CBC's ombudsman says Kevin O'Leary's heated remarks during an interview with author Chris Hedges violated the public broadcaster's journalistic standards.

The watchdog says hundreds of complaints were filed after Mr. O'Leary called the Pulitzer Prize-winning journalist "a nutbar" during CBC News Network's The Lang & O'Leary Exchange on Oct. 6. The remark came during a seven-minute segment about the Occupy Wall Street protests unfolding in the United States.

"There is room at the inn for a range of views, but there is no room for name-calling a guest," CBC ombudsman Kirk LaPointe writes in a decision dated Oct. 13.

"O'Leary might have been genuinely curious about Hedges's views, but his opening salvo only fed contempt, which breached policy."

Mr. LaPointe says CBC News correctly issued a private apology to Mr. Hedges after the interview but should also have apologized on air.

A CBC spokesman was not immediately available Friday to say whether that recommendation would be implemented.

Mr. O'Leary is best known as an outspoken judge on CBC's Dragons' Den.

His Oct. 6 interview with Mr. Hedges devolved into an argument after he referred to demonstrators as "nothing burgers," called the protests "very weak, very low-budget" and said Mr. Hedges sounded like a "left-wing nutbar."

Mr. Hedges responded by saying he doesn't usually go on shows where people "descend to character assassination."

"If you want to discuss issues, that's fine. I mean, this sounds like Fox News and I don't go on Fox News," he said.

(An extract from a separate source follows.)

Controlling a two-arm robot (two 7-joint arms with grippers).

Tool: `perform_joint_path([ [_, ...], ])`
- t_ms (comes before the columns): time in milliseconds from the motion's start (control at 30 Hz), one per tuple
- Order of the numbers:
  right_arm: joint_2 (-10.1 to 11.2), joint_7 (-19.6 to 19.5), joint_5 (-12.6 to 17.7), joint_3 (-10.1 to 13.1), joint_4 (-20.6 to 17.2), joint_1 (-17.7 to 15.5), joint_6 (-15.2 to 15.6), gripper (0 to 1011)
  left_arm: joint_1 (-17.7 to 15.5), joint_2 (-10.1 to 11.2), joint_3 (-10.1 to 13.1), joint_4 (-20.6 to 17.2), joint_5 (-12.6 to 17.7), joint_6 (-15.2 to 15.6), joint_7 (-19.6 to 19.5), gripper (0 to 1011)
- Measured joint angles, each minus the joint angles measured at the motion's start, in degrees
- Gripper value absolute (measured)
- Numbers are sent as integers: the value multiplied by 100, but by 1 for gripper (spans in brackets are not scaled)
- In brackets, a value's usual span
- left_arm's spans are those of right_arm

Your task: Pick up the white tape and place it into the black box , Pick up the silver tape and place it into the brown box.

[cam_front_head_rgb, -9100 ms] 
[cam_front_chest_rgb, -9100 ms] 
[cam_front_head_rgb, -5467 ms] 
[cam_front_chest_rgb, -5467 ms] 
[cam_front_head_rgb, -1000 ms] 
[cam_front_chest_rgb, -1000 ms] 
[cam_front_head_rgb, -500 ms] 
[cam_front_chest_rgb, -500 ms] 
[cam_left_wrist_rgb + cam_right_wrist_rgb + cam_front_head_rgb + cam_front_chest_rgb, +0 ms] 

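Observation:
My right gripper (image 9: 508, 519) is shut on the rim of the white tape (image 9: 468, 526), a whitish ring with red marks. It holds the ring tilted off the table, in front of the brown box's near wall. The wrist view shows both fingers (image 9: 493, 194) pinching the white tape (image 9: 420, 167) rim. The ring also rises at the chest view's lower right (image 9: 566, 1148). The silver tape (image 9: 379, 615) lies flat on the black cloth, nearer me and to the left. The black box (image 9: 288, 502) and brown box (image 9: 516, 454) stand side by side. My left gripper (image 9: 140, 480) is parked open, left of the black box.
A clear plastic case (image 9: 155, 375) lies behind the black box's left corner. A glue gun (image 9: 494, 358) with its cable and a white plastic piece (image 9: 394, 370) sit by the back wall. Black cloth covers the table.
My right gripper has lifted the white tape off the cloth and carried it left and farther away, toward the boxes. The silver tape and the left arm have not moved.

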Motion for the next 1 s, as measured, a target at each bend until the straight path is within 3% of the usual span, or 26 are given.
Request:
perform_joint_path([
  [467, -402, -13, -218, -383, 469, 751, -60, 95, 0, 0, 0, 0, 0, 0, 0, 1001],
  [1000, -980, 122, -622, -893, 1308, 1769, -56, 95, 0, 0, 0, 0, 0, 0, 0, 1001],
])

Mr. LaPointe says e-mailed complaints began to arrive that evening and continued for several days, while video of the exchange was posted widely online.

"This Office and CBC News received hundreds of comments, many of them demanding an apology and some demanding that O'Leary be fired for suggesting Hedges was a 'left-wing nutbar,'" he writes.

It's not the first complaint over Mr. O'Leary regarding an outburst on the news talk show. The National Union of Public and General Employees says it filed a complaint Friday over comments Mr. O'Leary made Sept. 19, when he said that if he were elected prime minister, he would "make unions illegal" and union members should be "thrown in jail."

The O'Leary controversy came in the wake of widespread outcry over CBC hockey commentator Don Cherry's rant against former NHL enforcers.